На соседней койке раздались рыдания. Это плакал в голос Вернигора.
– Ну и чего ты разнюнился? – сурово спросил его Чиж.
– Яшу жалко! Я виноват! Не успел его тогда поймать! Сиганул на эту чепь проклятую…
Кают-компания «Таифа» уже была приведена в полный порядок, разбитые стекла вставлены, кровь смыта, но следы боя кое-где еще оставались в виде глубоких царапин на мебели. У стола сидели Ньюкомб, Слейтер и капитан «Таифа».
– Одного я точно убил. Это косой удар, он передается у нас в роду, режет артерию вот здесь. – Ньюкомб показал на внутреннюю часть руки выше локтя. – Кровь выливается на землю, как на бойне, остановить её невозможно, гибель противника гарантирована.
– Это очень серьезные люди, скажу я вам, джентльмены! Мы похоронили две дюжины из членов экипажа, еще столько же ранены. Если у них много таких бойцов, то нам придется несладко, – заметил капитан.
– Таких бойцов много не бывает! Тот, который стрелял в тумане, скорее всего один на всем белом свете, – задумчиво ответил на это Ньюкомб.
В кают-компанию вошел боцман.
– Машина починена. Дает половину хода, – доложил он.
– Этого хватит. Вот и прекрасно, идем на соединение с эскадрой! Откупорите нам добрую бутылку вина, – приказал капитан.
Боцман подошел к бару, открыл его, немного поразмыслил и взял в руки ту самую, с которой поработал Кравченко.
– Севастополя мы, может быть, и не возьмем, зато Константинополь будет наш! – заявил Слейтер. – За это можно и выпить!
Боцман поставил бутылку на стол рядом с рисунками стилета, над которыми склонился Ньюкомб.
Тот поднял голову и передвинул рисунки подальше.
Боцман взялся за штопор.
– Турецкую добычу мы будем оборонять от русских особо. Нет никаких сомнений в том, что вся она попадет в наши руки! – заметил капитан.
Боцман вонзил штопор в пробку и начал вкручивать его.
– Ньюкомб, не расстраивайтесь, – проговорил Слейтер. – По счастью, вы все перерисовали. Должен признаться, вы поступили предусмотрительно!
– Рисунки нам помогут, но все ли это? Вдруг стилет необходим сам по себе? Неужели русские приходили сюда и за ним?

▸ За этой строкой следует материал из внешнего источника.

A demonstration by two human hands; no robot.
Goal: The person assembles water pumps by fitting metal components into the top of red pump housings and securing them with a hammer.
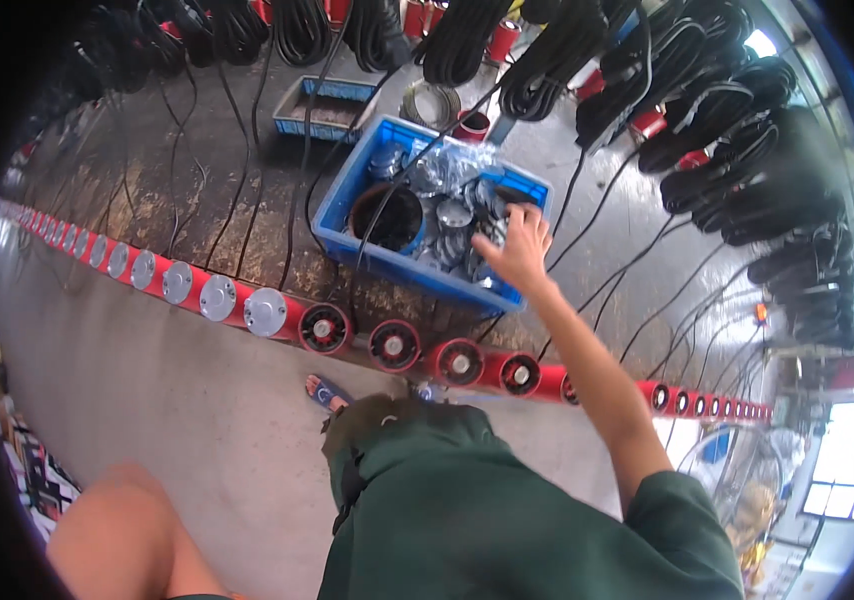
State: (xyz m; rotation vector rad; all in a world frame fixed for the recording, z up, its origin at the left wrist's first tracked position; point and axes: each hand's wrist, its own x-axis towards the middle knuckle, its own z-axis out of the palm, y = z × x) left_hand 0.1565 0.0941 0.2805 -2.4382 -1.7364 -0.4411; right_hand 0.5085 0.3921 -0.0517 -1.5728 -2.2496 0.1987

– Вы опять ударяетесь в мистику? Зачем он может им понадобиться? Разве что…
В это время из-под штопора над бутылкой начал подниматься дымок.
– Что за черт? – пробурчал боцман и остановился, но было уже поздно.
Бутылка вдруг лопнула, и в разные стороны плеснуло огнем. Одежда на боцмане и Ньюкомбе вспыхнула сразу в разных местах.
– Пожар! – истошно завопил капитан.
Боцман покатился по полу, стараясь сбить пламя.
Ньюкомб схватил со стола горящие рисунки стилета, выскочил из кают-компании. Он едва не сбил с ног вахтенного, бежавшего к ней, и в горящей одежде перемахнул через борт.
Правое крыло Кавказской линии, Кубань
По пыльной пустынной дороге тянулась телега, на которой под соломой стоял простой гроб. Возница на облучке, старый крестьянин, лениво щелкал вожжами. Позади телеги верхом ехал Биля.
Раздался стук копыт. Телегу нагнал Али, поравнялся с Билей, двинулся рядом.
– Будет ли доволен мой брат, если мы вместе совершим этот путь? – участливо спросил он, помолчав немного.
Так они ехали до позднего вечера.
Потом лошадь из телеги была выпряжена, загорелся костер. Возница повернулся к нему спиной, завернулся в армяк и уснул.
Али подбросил ветку в огонь. Сухая ветка вспыхнула как порох и затрещала.